Les relations sino-afghanes à l’épreuve du régime taliban

Le 5 janvier 2023, la Chine et le régime taliban ont signé un accord d’extraction de pétrole afghan par la compagnie chinoise Xinjiang Central Asia Petroleum and Gas Company. Puis, le 19 octobre 2023, l'administration talibane a annoncé son intention de rejoindre la Belt and Road Initiative promue par Pékin. Indéniablement, la Chine est l’un des rares États à avoir renforcé ses relations économiques avec l’Afghanistan depuis la prise de Kaboul par les Talibans, en 2021.


Le Premier ministre afghan,  Muhammad Hasan Akhund, et le nouvel ambassadeur de Chine en Afghanistan,  Zhao Sheng, lors de leur rencontre le 13 septembre 2023 au Palais présidentiel de Kaboul (© Bureau du Premier Ministre de l'Émirat islamique d'Afghanistan).L’influence grandissante de la puissance chinoise en Afghanistan peut surprendre, alors que les Talibans n’ont pas rompu avec leur idéologie radicale. Pourtant si, historiquement, les Talibans ont exprimé leur hostilité à l’égard des envahisseurs non-musulmans, le régime aujourd’hui en place ne semble voir aucun inconvénient à accueillir des investissements et du personnel sous l’égide du Parti communiste chinois.

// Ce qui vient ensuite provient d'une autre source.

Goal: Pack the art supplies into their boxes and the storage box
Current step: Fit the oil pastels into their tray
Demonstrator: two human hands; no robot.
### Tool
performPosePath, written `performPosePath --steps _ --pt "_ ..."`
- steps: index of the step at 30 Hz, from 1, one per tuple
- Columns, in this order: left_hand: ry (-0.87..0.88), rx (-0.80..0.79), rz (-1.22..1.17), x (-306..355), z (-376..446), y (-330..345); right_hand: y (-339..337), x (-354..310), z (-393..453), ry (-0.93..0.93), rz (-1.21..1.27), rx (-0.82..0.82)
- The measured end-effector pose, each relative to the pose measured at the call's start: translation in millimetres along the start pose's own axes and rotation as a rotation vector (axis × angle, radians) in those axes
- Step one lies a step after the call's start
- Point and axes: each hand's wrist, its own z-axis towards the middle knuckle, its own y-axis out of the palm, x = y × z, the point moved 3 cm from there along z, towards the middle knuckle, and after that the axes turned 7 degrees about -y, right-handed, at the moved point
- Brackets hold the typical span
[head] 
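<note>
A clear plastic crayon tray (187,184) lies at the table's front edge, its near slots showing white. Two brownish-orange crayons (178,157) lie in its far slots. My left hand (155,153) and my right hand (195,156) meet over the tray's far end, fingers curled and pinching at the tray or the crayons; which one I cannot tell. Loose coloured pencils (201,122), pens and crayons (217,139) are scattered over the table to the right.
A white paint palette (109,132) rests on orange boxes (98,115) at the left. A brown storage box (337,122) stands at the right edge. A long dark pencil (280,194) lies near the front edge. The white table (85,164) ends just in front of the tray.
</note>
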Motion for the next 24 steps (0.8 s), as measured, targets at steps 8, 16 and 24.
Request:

Côté chinois, cette bonne entente avec le régime de Kaboul peut s’expliquer par les cinq principes de la coexistence pacifique promus depuis les années 1980, et qui ont aujourd’hui valeur constitutionnelle dans le pays(1).

Histoire du néo-déobandisme

Le déobandisme (dont découle l’idéologie des Talibans) est un mouvement de renouveau islamique. Ses fondateurs, Muhammad Qasim Nanautavi (1833-1877) et Rashid Ahmad Gangohi (1826-1905), ont établi en 1866 un séminaire islamique hanifi, la Maison du Savoir (Dar el Ulum), dans la ville de Deoband (nord de l’Inde)(2). Le séminaire cherchait à proposer des solutions religieuses aux nouveaux enjeux politiques, sociaux et culturels d’une société indienne sous domination coloniale britannique. L’école deobandi avait une vision très conservatrice du rôle des femmes dans la société et refusait également la hiérarchisation des musulmans au regard de leurs conditions économiques, de leur lignée ou de leur origine ethnique. Cette école rejetait également les chiites et les courants considérés comme hérétiques. Par la suite, les Talibans diffusèrent une interprétation plus radicale de ce mouvement, que nous appellerons le néo-déobandisme.

Cette radicalisation est le fruit de la réinterprétation de la pensée d’un érudit antérieur, Shah Waliullah ad-Dehlawi (1703-1762). L’acte fondateur de sa pensée est sa fatwa « Fak Kul Nizam » (littéralement « Éviter tous les systèmes ») qui appelait à mettre en place un système politique et juridique fondé sur une interprétation rigoriste de la Loi islamique. Cette position a été reprise par la rhétorique islamiste afghane dans la lutte contre le régime communiste afghan et l’envahisseur soviétique. Par la suite, cette perspective politique a été renforcée par les doctrines jihadistes de la seconde moitié du XXe siècle, notamment celles du théoricien du Jihad Sayyid Qutb et d’Abdallah Azzam, importées par les jihadistes arabes, ce qui a participé au développement de l’idéologie politique talibane dans les années 1990 et à la justification de la lutte contre les seigneurs de guerres, le commandant Massoud, puis les forces de l’OTAN(3).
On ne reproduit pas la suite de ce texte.